Copy nothing but the lines from the line with "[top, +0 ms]" to the end of the records, retyped exactly. Pictures stay out.

-- Data to process follows --

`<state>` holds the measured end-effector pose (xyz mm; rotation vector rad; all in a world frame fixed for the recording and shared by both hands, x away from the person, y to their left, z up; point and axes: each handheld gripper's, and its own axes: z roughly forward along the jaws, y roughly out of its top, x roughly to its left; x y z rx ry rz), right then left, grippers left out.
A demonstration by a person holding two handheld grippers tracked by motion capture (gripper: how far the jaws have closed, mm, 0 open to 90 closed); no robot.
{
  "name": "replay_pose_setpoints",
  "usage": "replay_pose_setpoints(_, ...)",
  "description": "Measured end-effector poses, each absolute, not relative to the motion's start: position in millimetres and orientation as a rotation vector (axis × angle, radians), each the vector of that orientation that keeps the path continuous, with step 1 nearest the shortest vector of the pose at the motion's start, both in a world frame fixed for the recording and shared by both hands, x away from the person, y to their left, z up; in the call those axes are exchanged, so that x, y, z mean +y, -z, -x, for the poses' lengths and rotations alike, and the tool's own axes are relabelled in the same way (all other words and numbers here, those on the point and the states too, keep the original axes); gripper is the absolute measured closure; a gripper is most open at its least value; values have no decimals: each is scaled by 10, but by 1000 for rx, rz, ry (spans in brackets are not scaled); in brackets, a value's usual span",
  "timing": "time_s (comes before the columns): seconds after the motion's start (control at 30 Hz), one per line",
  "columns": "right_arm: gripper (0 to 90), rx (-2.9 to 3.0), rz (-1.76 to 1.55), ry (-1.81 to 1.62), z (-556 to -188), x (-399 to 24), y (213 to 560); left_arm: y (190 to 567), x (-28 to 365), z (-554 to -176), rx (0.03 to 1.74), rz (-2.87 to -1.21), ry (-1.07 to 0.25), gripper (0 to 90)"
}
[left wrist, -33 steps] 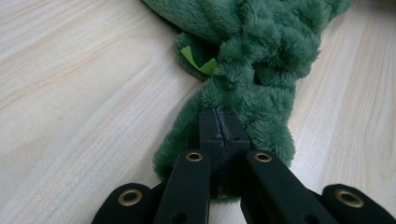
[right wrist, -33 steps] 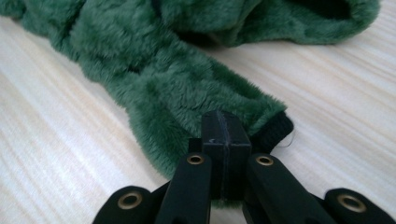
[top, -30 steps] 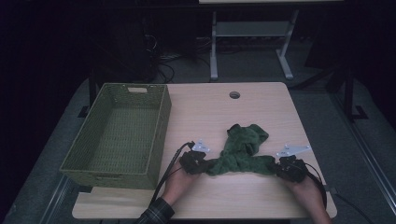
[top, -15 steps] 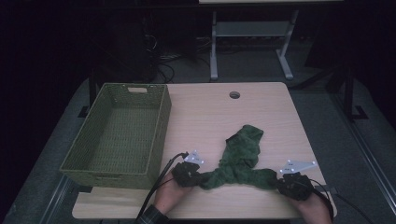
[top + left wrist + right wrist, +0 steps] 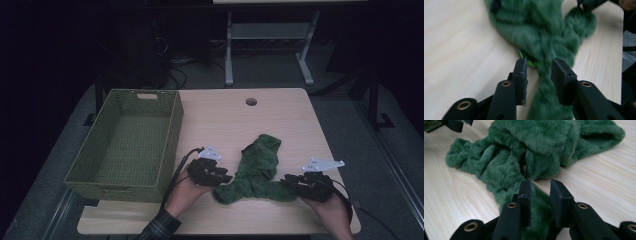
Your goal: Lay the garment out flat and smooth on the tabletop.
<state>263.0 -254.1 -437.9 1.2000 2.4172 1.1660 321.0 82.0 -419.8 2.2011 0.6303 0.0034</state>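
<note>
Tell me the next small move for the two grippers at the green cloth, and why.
Probably lift both clear and regrasp. The left gripper and right gripper have just opened; the green cloth lies bunched on the table, loose between the fingers, beside the basket.

A fluffy dark green cloth [image 5: 258,170] lies bunched up on the light wood surface [image 5: 280,120], near the front edge. One thick part runs up toward 12 o'clock and ends in a folded, open cuff. Two thinner arms spread low, one toward 8 o'clock and one toward 4 o'clock. The fur looks soft and full of folds.
</note>
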Motion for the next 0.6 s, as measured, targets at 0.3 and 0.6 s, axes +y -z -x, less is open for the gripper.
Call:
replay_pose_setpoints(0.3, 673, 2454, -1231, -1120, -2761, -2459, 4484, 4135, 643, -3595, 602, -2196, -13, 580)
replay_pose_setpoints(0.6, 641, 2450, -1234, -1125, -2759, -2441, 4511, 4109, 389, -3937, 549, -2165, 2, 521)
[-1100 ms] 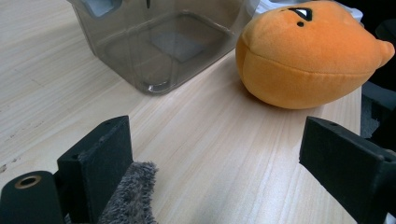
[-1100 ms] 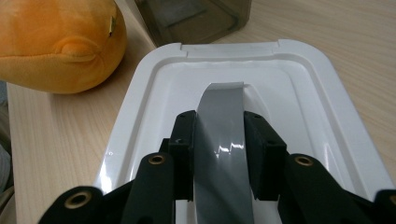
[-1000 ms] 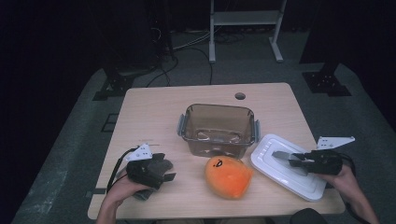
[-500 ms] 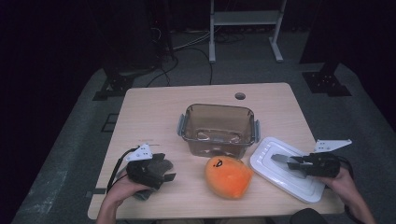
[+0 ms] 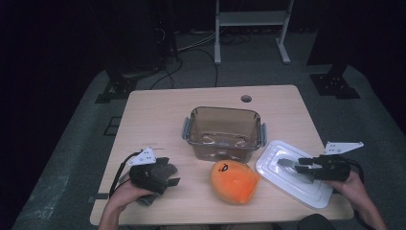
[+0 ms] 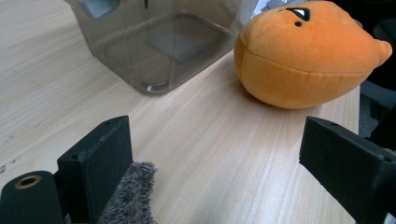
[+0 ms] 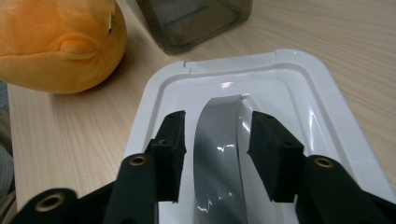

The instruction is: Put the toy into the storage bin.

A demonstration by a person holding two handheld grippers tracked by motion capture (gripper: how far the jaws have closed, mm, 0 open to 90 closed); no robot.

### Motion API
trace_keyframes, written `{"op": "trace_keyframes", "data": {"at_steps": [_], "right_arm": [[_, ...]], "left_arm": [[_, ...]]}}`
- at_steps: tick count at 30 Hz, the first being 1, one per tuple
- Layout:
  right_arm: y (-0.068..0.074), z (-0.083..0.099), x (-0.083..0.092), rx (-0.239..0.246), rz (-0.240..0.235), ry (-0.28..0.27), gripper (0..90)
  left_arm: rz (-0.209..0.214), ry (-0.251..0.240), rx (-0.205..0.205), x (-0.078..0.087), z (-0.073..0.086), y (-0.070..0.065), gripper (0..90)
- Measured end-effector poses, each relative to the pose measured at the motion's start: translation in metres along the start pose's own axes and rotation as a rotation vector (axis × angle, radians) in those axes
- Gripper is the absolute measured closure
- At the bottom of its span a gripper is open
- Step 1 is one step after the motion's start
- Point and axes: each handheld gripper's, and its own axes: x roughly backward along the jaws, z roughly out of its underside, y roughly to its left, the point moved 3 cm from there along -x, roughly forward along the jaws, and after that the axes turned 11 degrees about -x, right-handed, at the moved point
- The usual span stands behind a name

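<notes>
A white lid (image 5: 279, 155) lies flat at the table's right front, with a grey arched handle (image 7: 219, 154) on top. My right gripper (image 5: 290, 166) hovers low over it. Its jaws have just been opening, and they now stand on either side of the handle with a gap at each pad (image 7: 173, 135). An orange plush toy (image 5: 232, 181) rests between the lid and my left gripper (image 5: 171, 173). The left jaws are spread wide over bare wood, pointing at the plush (image 6: 303, 60). A grey fuzzy cloth (image 6: 133, 196) lies by the left jaw.
A clear brownish container (image 5: 222, 143) with side latches stands empty at mid-table, just behind the plush and the lid. The table (image 5: 158, 120) has a small round hole (image 5: 246, 98) near its far edge. A white frame stands on the dark floor beyond the table.
My right gripper's jaws have parted from the lid's handle, which stays between them. Both hands, the plush and the lid are where they were.
</notes>
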Motion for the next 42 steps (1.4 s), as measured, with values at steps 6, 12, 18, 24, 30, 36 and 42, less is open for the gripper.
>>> {"op": "trace_keyframes", "data": {"at_steps": [6, 12, 18, 24, 30, 36, 42], "right_arm": [[0.006, -0.006, 0.0, 0.012, 0.0, -0.015, 47.2], [0.017, -0.015, -0.001, 0.01, -0.012, -0.035, 37.9], [0.033, -0.024, -0.005, 0.023, -0.055, -0.047, 32.9], [0.051, -0.034, -0.01, 0.051, -0.098, -0.054, 31.3], [0.067, -0.039, -0.016, 0.071, -0.142, -0.047, 30.8], [0.081, -0.039, -0.024, 0.091, -0.175, -0.046, 30.8], [0.093, -0.039, -0.031, 0.112, -0.2, -0.03, 31.2]], "left_arm": [[0.004, 0.004, 0.0, -0.002, 0.001, -0.001, 8.8], [0.007, 0.007, -0.003, -0.001, 0.001, -0.001, 8.8], [0.009, 0.007, -0.005, -0.002, 0.001, -0.001, 8.8], [0.005, 0.004, -0.007, 0.0, 0.0, -0.002, 8.8], [0.003, 0.002, -0.009, 0.0, 0.0, -0.002, 8.4], [0.003, -0.001, -0.01, 0.0, 0.0, -0.002, 8.4], [0.001, 0.005, -0.009, 0.001, 0.001, -0.002, 8.4]]}}
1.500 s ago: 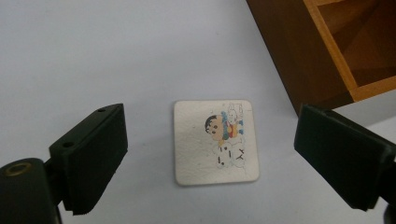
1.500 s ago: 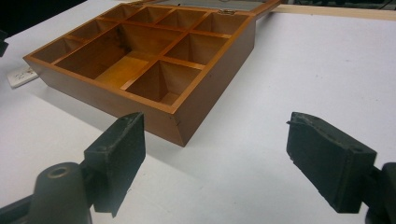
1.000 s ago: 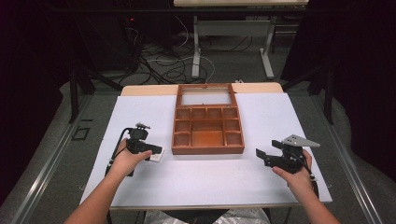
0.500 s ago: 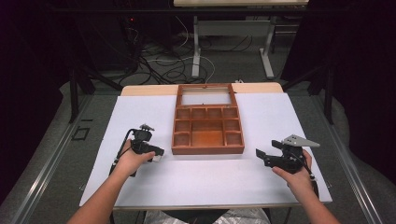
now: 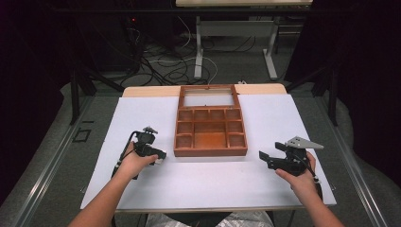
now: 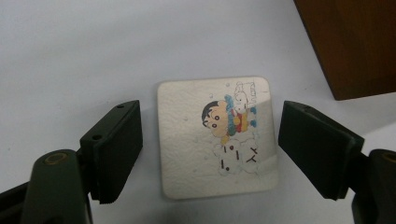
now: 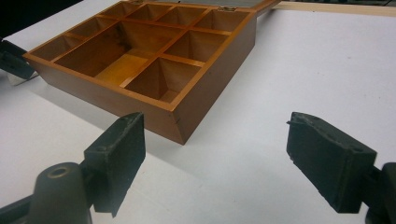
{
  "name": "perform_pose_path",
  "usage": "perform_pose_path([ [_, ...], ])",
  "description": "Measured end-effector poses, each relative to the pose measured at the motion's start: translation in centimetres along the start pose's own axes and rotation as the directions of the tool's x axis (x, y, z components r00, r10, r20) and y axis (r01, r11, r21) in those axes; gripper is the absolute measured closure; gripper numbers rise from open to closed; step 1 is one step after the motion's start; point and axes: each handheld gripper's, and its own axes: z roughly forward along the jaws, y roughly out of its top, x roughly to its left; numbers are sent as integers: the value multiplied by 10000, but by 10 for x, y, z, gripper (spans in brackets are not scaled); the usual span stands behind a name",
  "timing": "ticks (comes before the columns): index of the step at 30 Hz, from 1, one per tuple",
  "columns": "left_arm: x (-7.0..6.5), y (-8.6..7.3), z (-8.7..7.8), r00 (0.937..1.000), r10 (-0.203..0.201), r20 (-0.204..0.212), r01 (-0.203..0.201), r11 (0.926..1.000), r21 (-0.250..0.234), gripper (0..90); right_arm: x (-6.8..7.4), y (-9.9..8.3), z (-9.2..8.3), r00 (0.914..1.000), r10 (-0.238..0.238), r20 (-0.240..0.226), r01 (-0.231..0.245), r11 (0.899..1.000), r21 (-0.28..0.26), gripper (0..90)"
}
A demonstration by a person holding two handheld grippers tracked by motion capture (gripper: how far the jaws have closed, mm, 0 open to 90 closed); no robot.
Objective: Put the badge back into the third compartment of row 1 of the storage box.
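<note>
The box (image 5: 210,124) is reddish-brown wood, its big middle compartment paler orange. Just left of the box lies a cream card (image 6: 217,135) printed with a cartoon child in red, yellow and blue. Both sit on a white sheet (image 5: 142,113); the grippers' jaws are black.

1. The only printed matter is on a small square card (image 6: 217,137) lying flat on the white table cover (image 6: 70,46), seen in the left gripper view between the two black jaws.
2. The card carries a colour cartoon of a child figure with black hair; no brand name goes with it.
3. At about 5 o'clock from the figure, hand-drawn outlined marks run sideways; a "Y" or "X" shape is guessable, but no word reads with certainty.
4. At about 1 o'clock from the figure, a faint outlined line of characters runs along the card's edge, too small and pale to read.
5. The wooden box (image 5: 210,126) bears no legible label or number.
</note>
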Motion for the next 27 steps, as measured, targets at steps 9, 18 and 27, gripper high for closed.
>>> perform_pose_path([
  [9,-5,0,1,9987,300,-408,-294,9994,159,235,0,0,0,10000,-17,7,17,10000,-39,191],
  [18,-7,1,1,9988,190,-443,-181,9996,214,258,0,0,0,10000,-29,1,29,10000,-40,191],
  [27,-8,1,-1,9990,144,-425,-134,9997,225,325,0,0,1,10000,-32,16,32,10000,-26,191],
])
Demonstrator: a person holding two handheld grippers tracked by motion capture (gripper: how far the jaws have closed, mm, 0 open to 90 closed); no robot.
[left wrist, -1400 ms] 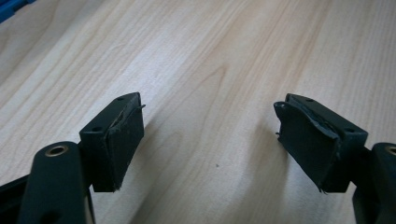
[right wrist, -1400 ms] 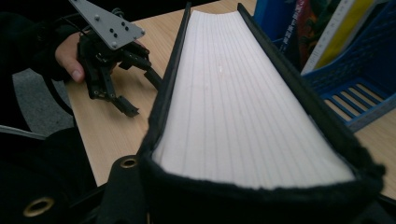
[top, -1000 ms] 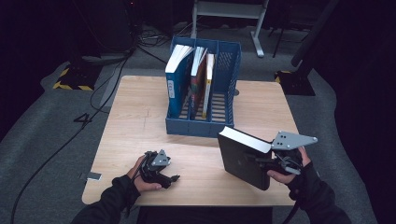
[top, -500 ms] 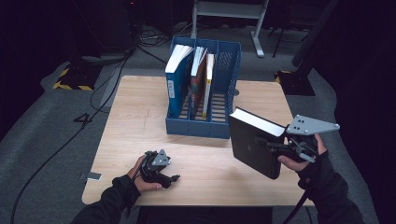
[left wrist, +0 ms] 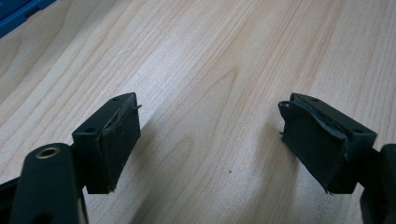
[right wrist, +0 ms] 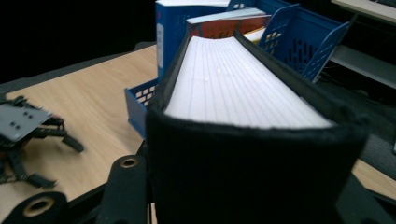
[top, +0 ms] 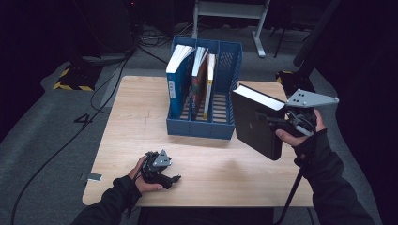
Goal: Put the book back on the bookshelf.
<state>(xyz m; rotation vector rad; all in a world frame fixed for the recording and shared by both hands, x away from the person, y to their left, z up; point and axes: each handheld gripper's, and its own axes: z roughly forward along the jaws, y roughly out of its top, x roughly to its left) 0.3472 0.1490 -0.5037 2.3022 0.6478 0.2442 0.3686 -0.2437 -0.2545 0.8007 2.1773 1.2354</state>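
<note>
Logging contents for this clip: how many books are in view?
4. Three stand in the blue rack: a blue book, a red-brown one, a pale one. The fourth, a black book, is clamped in the right gripper above the table; others may hide behind.

High view looks down on the desk (top: 141, 117) from six o'clock; both gripper views sit close, sharing the rack (top: 225, 129).

place: lab or studio | cues: dark room, floor cables (top: 101, 89), hazard-taped base (top: 75, 79), metal stand (top: 232, 9)
</note>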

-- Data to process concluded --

▶ _Response to this exercise_
[top, +0 ms] 
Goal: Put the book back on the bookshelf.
<state>(xyz m; rotation vector rad; all in a world frame fixed for the recording and shared by both hands, x away from the person, y to their left, z up; point and axes: each handheld gripper's, and its own axes: z roughly forward along the jaws, y roughly out of its top, x roughly to its left) 0.3472 0.1490 -0.5037 2.3022 0.6478 0.2442 0.3686 -0.2437 -0.2545 0.8007 2.1773 1.2354</state>
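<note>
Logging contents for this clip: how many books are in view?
4. Three stand in the blue rack: a blue book, a red-brown one, a pale one. The fourth, a black book, is clamped in the right gripper above the table; others may hide behind.

High view looks down on the desk (top: 141, 117) from six o'clock; both gripper views sit close, sharing the rack (top: 225, 129).

place: lab or studio | cues: dark room, floor cables (top: 101, 89), hazard-taped base (top: 75, 79), metal stand (top: 232, 9)
</note>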

No additional lines are needed for this answer.